John, she cries out, struggling to her feet, and then he's moving towards her; they're both stumbling through the battlefield, blind to everything.

He doesn't see the giant silver hand swinging back at him, but she does. She screams his name again (John!), urgent and terrified, and she's sprinting to him, praying to be fast enough to phase him to safety, but it's too late. He's knocked off his feet and slammed, two stories up, into the broken, burning wall behind him. There is nothing to soften his fall except piles of rubble and debris.

And Kitty stops, and there's just noise, noise, noise and everyone is moving and she's stuck where she stands as the world rushes by, too fast.

She's slumped in her chair, head resting on their joined hands, and it's the slight movement of his fingers that wakes her.

Immediately alert, she moves closer, and there is no hesitation or trembling when she reaches out her other hand to smooth his hair from his forehead.

"John," she whispers, but there is nothing in his face to show that he's really awake, nothing to show that he hears her.

"John." There is no response, just the shallow rise and fall of his chest, and finally, she breaks. Laying her forehead down against his arm, silent sobs quaking through her body, she pleads with him. "John, please." She doesn't know what she's praying for; all she knows is that she needs him to hear her, to say something, anything. The words fall out of her like they're being pushed overboard. "I love you, please, John, I love you."

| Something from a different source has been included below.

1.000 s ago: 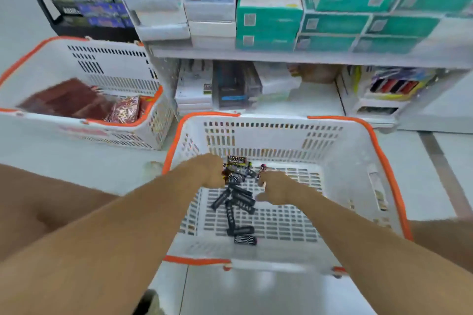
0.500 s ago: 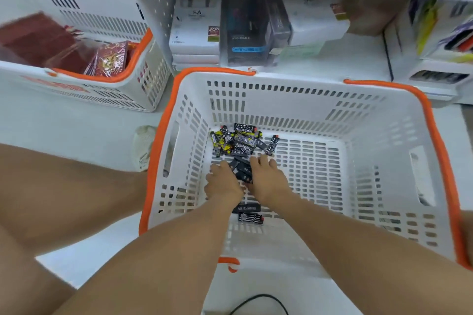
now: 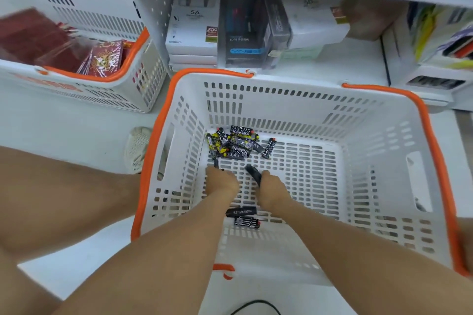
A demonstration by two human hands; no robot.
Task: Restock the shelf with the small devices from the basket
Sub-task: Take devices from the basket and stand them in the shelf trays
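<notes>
A white basket with an orange rim (image 3: 304, 100) stands on the floor in front of the shelf. A pile of small black patterned devices (image 3: 234, 144) lies at its far left corner, and two more devices (image 3: 243, 216) lie on the floor of the basket between my wrists. My left hand (image 3: 221, 183) is down in the basket, its curled fingers gripping a dark device whose end sticks out on the left. My right hand (image 3: 268, 190) grips another black device (image 3: 252, 172) that points up and to the left.
A second white basket (image 3: 122, 77) with red packets stands at the left. The bottom shelf (image 3: 332, 64) behind the basket holds white and black boxes, with bare room at its middle right. A white shoe (image 3: 137, 147) and my bare knees flank the basket.
The camera has tilted down and come closer over the basket. Both hands have drawn apart a little, each now lifting a device off the basket floor.
</notes>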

Minutes pass. She stills, skin connected to his. She's not sure how long she remains in that position. It feels like hours.

His hand twitches again, but this time she doesn't look up, just curls her fingers tighter around his.

And then there is a weak cough and a voice that is faint and hoarse but still his.


She raises her head slowly, gradually, like she's afraid of what she'll see. But then his eyes open and fix on her, and she's not afraid any more.

Moving closer, she feels his hand pressing back into her own, like he's pulling her in. There are too many three-word phrases to choose from: "I love you," "You saved me", "You're my everything", "Please don't die". But she chooses the words that cover them all. "You came back," she says, and she touches his cheek as if to make sure he's really there.

His gaze sinks deep into her and his next words send her heart to her throat, because she knows he has chosen them to cover everything else. "Only for you."

As she touches her lips to his in the gentlest, lightest kiss, she realises that this is where they were always headed: filling their lungs with each other's air, breathing together.